PostgreSQL est un outil robuste et puissant car il permet de manipuler des gros volumes de données sans les altérer.

Il est également compatible avec les langages de programmation les plus utilisés dans le monde de l’industrie et de la tech : Java, Python, Perl, C/C++, SQL et bien d’autres ! 

Lorsqu'un Data Analyst veut automatiser son traitement de données SQL avec un programme informatique, cette caractéristique de PostgreSQL en fait un outil idéal.

Enfin, PostgreSQL est open-source donc constamment amélioré par la communauté, et l’accès aux améliorations est gratuit.
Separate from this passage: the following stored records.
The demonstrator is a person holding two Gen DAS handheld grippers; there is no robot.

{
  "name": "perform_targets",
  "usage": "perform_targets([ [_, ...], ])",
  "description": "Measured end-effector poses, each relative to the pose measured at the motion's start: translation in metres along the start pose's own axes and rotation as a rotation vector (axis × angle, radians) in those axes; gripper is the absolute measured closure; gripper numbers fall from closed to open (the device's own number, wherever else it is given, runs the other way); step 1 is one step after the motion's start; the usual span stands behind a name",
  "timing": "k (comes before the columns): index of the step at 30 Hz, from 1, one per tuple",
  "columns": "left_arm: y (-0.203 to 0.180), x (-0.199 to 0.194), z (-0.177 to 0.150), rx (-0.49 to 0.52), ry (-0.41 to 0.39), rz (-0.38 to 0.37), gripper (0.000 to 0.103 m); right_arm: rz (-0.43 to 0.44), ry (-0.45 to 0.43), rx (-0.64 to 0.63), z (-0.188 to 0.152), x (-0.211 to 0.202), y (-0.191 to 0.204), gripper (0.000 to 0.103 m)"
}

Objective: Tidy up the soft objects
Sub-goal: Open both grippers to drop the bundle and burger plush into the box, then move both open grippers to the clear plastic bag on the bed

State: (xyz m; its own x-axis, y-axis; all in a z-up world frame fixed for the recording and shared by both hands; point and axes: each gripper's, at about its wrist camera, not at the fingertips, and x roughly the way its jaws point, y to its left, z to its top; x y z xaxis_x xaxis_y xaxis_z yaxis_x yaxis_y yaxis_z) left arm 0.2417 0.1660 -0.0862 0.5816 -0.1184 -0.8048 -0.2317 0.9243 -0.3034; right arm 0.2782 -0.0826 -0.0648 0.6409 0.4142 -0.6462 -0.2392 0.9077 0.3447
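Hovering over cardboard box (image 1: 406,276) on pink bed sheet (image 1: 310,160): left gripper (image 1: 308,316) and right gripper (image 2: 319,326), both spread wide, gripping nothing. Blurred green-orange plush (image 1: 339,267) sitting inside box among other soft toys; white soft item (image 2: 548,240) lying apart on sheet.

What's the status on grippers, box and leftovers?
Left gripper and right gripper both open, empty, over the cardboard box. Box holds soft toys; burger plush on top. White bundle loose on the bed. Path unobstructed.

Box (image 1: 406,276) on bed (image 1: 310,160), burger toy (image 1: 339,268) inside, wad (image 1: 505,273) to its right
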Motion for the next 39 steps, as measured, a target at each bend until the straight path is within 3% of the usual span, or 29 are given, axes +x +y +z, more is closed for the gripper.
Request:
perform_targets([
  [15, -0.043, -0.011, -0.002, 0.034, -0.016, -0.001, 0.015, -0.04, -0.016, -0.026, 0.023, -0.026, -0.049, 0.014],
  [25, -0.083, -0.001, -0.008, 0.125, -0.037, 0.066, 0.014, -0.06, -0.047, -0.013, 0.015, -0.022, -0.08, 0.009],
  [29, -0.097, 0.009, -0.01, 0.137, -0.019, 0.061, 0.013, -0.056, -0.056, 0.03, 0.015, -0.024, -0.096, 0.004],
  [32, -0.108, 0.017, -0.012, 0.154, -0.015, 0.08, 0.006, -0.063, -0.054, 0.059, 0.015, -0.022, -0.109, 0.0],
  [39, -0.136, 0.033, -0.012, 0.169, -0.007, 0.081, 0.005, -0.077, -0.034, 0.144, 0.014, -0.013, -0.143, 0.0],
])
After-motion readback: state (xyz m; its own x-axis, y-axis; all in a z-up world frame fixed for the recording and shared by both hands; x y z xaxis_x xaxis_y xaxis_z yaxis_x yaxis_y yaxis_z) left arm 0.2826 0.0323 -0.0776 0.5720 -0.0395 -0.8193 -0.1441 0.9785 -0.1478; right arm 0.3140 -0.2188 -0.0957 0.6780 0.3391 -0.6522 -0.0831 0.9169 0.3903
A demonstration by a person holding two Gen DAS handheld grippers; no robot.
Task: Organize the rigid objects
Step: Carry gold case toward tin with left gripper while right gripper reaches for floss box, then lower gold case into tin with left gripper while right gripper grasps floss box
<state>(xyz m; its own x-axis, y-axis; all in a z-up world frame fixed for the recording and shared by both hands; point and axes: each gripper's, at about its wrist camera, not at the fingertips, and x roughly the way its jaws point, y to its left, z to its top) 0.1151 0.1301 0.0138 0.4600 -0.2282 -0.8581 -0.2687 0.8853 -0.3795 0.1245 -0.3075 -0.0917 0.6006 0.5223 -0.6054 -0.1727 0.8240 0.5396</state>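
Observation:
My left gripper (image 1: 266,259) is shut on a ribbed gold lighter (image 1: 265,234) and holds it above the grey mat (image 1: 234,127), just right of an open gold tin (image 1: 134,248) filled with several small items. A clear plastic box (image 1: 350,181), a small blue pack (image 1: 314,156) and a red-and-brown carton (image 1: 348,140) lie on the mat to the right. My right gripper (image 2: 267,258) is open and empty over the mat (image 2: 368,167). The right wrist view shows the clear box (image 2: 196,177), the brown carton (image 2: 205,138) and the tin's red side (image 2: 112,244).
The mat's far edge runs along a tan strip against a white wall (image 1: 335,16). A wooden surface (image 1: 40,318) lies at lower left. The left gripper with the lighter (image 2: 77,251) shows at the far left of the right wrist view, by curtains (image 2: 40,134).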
De plus, au moindre problème, un membre de la communauté a une réponse pour toi !

Cependant, ses inconvénients principaux sont sa complexité et sa lenteur d’exécution.

Finalement, si tu souhaites développer un projet complexe et de grande envergure qui aura une grande interaction avec d’autres outils alors ton choix se portera sur PostgreSQL

NoSQL

NoSQL

Maintenant que tu as eu un aperçu de l’utilisation des bases de données relationnelles  qui utilisent SQL. Il est temps de te parler des bases de données non relationnelles, c'est-à-dire NoSQL.

En effet, de plus en plus de données sont stockées dans des bases de données qui ne suivent plus le schéma classique des tables, colonnes et clés. Ces bases de données sont appelées NoSQL

Par exemple, au lieu de stocker des tables avec des colonnes et des clés qui les relient entre elles. Un type de base NoSQL va stocker les informations sous deux formes : une Clé et une Valeur. Si tu possèdes un magasin et que tu veux stocker tes produits alors ta clé sera le code barre et la valeur du nom du produit ! Il existe plein d’autres bases de données de type NoSQL qui répondent à différents besoins.

Depuis le développement du NoSQL, le débat est lancé sur l’utilité ou non du SQL : que choisir entre SQL vs NoSQL ?  

Ces deux technologies amènent leur lot d’avantages et d’inconvénients et ne répondent parfois pas au même problème.

Les particularités des bases de données NoSQL sont les suivantes :

  • Elles ne sont pas relationnelles et ne suivent pas l’ordre tables, colonnes. Il n’est donc plus nécessaire d’utiliser un langage de requêtes complexe pour faire dialoguer les bases de données.
  • Les bases de données sont distribuées, ce qui permet une meilleure performance.

Les base de données NoSQL ont aussi des interfaces faciles d’utilisation qui permettent des requêtes simplifiées (NoSQL).